Well, then let's just summarize it. First things first, we're consistently assessing portfolios, but for individuals, it's that risk return profile, does it fit? Does the asset allocation still align with what they want to do? Maybe more importantly then just checking that box, the detail on the tax side is really where we put a lot of effort into December meetings here. We do a lot of that behind the scenes but it may require a conversation with certain clients.

Adam Werner  13:57

If it was a lower income year, then there may be opportunity to bring a little bit of income into this year to offset that, maybe that makes sense. The RMD not being required this year, there may be opportunity to still continue to do what is called the QCD or the qualified charitable distribution. If you're charitably inclined, that is a way to get money to an organization and avoid the tax completely. You don't have to worry about a deduction, it just comes right from your retirement account directly to the charity. That's one way to do that.
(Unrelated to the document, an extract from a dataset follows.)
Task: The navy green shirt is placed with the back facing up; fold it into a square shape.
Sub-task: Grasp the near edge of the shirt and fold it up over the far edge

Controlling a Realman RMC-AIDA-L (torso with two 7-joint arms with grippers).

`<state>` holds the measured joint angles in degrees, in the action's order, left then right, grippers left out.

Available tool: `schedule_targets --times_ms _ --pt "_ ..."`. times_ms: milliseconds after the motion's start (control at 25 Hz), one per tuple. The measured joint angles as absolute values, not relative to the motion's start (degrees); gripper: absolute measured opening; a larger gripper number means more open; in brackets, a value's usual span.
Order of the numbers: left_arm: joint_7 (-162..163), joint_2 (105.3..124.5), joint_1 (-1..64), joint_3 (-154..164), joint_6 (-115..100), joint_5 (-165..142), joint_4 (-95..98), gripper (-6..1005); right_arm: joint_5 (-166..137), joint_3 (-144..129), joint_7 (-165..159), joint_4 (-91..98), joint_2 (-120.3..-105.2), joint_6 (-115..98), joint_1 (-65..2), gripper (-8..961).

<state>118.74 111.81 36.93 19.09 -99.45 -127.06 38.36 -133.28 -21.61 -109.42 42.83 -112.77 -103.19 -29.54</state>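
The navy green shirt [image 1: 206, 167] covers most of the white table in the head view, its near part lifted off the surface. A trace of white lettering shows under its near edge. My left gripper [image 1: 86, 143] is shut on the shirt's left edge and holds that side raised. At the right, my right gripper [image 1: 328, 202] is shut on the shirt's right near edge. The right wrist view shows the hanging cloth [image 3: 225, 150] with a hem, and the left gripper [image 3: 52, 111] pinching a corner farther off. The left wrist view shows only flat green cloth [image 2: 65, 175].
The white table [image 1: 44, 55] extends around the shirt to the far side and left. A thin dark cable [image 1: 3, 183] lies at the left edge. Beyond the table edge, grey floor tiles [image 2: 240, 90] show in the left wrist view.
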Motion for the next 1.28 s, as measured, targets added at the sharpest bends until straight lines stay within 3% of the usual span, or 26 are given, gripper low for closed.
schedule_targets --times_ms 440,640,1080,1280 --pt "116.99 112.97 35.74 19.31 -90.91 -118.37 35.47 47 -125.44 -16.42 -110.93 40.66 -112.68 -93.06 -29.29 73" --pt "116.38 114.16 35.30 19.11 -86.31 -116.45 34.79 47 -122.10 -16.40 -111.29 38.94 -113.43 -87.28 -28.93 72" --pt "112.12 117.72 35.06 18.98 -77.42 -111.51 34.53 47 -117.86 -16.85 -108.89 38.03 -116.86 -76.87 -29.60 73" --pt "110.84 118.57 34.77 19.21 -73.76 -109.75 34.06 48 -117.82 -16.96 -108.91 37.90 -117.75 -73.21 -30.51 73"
If it's the flip side and your income is higher, then it's looking at ways to bring deductions or expenses into this tax year to offset that higher income.

Benjamin Haas  14:45

We talked about other just financial planning checklists, if you had one at the beginning of the year, make sure stuff is done, if not, okay, but let's make a plan for getting it done soon. I think you mentioned the business owners which was a good one too. This is a really important time to get that tax preparer or CPA on the line and say, “where am I at?” because if there's some sort of capital expense you need to do before the end of the year, then make sure it happens. Thanks for bailing me out on the summary portion of this podcast. I appreciate it. Good teamwork here. Hey, happy holidays. Thanks for all you do. Thanks for all your help and to everybody out there, if this is the last one you're listening to in 2020, get that checklist done.

Adam Werner  15:28

You got it. Thank you.

Benjamin Haas  15:41

Hey everyone, Adam and I really appreciate you tuning in. Please note that the opinions we voiced in the show are for general information only and are not intended to provide specific recommendations for any individual. To determine which strategies or investments may be most appropriate for you, consult with your attorney, your accountant and financial advisor or tax advisor prior to making any decisions. Thanks for listening!